視察報告 長野県小諸市 「持続可能な活力あるコンパクトシテイ小諸の再構築について」
平成27年11月12日
長野県の東部、浅間山麓に位置する小諸市は、大部分が高原状の景観に恵まれた約43000人の市です。市制施行60周年事業のひとつとして、本年9月に新市庁舎を開庁。中心市街地に医療資源を活用し、都市リノベーション事業を展開しておられる市です。
写真は、
1.新市庁舎と併設の「こもろプラザ」(市民交流センターと図書館)
2.地下駐車場の説明を受けている様子
3.解体される旧市庁舎(跡地に小諸厚生総合病院建設)
4.新設された隣接の商工会議所会館と公園
持続可能な活力あるコンパクトシテイを再構築して行くことになった経緯ですが、小諸市の喫緊の課題として、1.中心市街地の状況として、商業施設の郊外移転、それに伴う空き店舗増加、人口減少 2.浅間山麓一帯の地域医療を担っていた小諸厚生総合病院の医師不足と施設の老朽化 3.市庁舎、図書館、市民会館の老朽化の3点があり、この状況を打開するため、街再生計画がを打ち出されました。しかしながら、計画を進めてほしいとの声の一方で、市役所移転に反対する声も多く、計画は二転三転。

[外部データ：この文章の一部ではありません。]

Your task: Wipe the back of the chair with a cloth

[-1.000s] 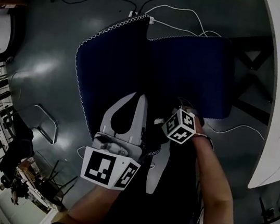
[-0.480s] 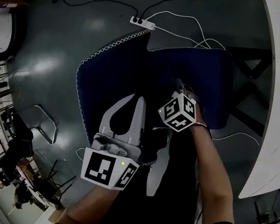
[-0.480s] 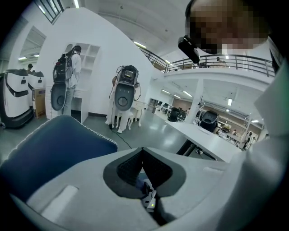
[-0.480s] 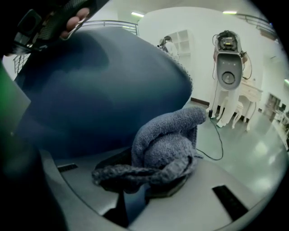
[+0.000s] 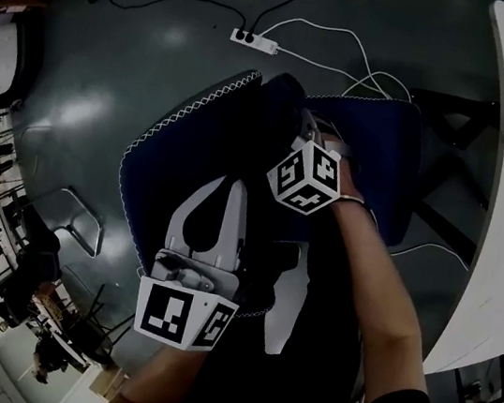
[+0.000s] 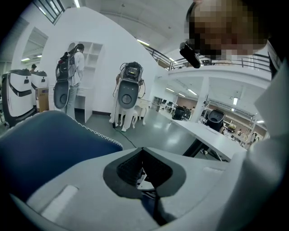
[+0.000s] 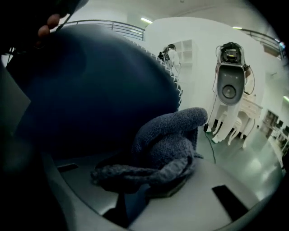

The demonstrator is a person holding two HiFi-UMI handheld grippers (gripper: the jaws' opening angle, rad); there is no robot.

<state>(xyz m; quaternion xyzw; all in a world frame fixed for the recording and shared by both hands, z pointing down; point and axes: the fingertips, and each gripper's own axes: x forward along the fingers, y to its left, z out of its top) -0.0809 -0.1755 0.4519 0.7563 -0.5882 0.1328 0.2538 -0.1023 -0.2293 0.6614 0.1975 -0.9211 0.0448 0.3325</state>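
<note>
**Entry: gray cloth at chair back, slip risk**

The right gripper [image 7: 149, 180] pinched a bunched gray knit cloth [image 7: 167, 140], apparently touching the blue chair back [image 7: 90, 90] near its stitched edge. The left gripper [image 6: 144, 153], jaws pressed together on nothing visible, lay beside that chair back. Likely faults: friction dragging the cloth from its shallow pinch; the unbraced chair shifting.
</note>
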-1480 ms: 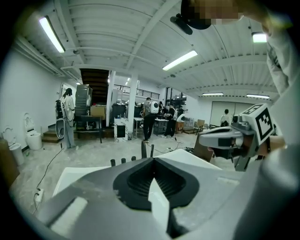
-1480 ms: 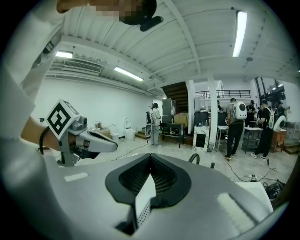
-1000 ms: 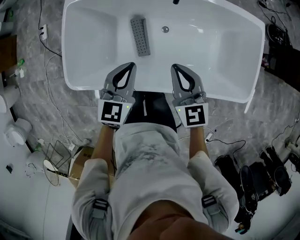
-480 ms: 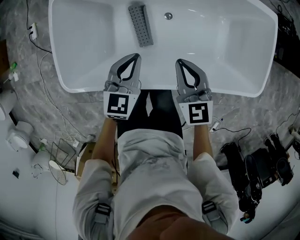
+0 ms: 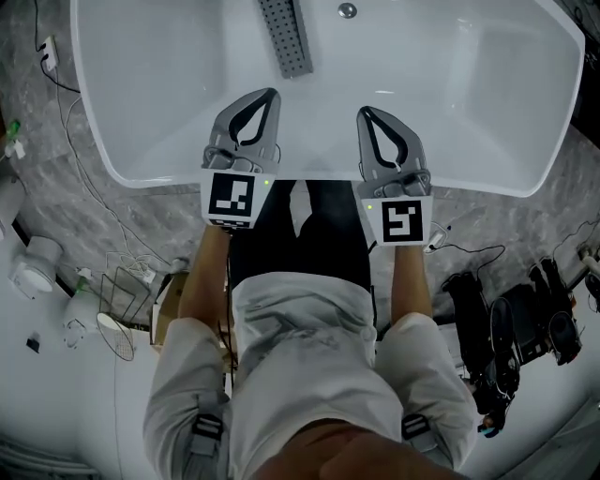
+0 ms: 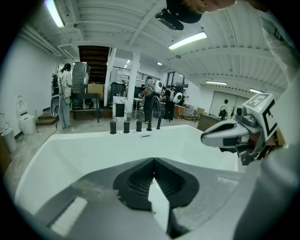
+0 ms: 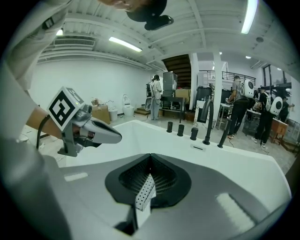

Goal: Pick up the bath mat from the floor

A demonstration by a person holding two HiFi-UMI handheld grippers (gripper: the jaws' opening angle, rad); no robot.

最終的には、平成24年10月に市役所敷地での市庁舎、小諸厚生総合病院の併設、図書館とコミュニティスペースを中心とした複合施設も併設する再構築計画の実施を表明。平成26年3月に市庁舎、隣接の図書館・コミュニティスペース・地下駐車場着工。平成27年6月竣工。旧市庁舎解体後、平成28年3月病院着工の予定と聞きました。
公的不動産の積極的な活用、病院への財政支援による機能維持、公共施設機能の複合化は、大きな注目を浴びている点です。
一方、平成25年3月に第一期低炭素まちづくり計画を公表し、集約都市開発事業、集約駐車場施設整備、建築物の低炭素化、緑地の保全と推進の4施策を進めて来られました。
一帯に様々な機能を集約し市民の皆さまが利用しやすくすること、各施設の駐車場の共有化、エネルギー供給の面での共有化と言うコンセプトは、今後の都市リノベーション事業において大変重要な点だと思いました。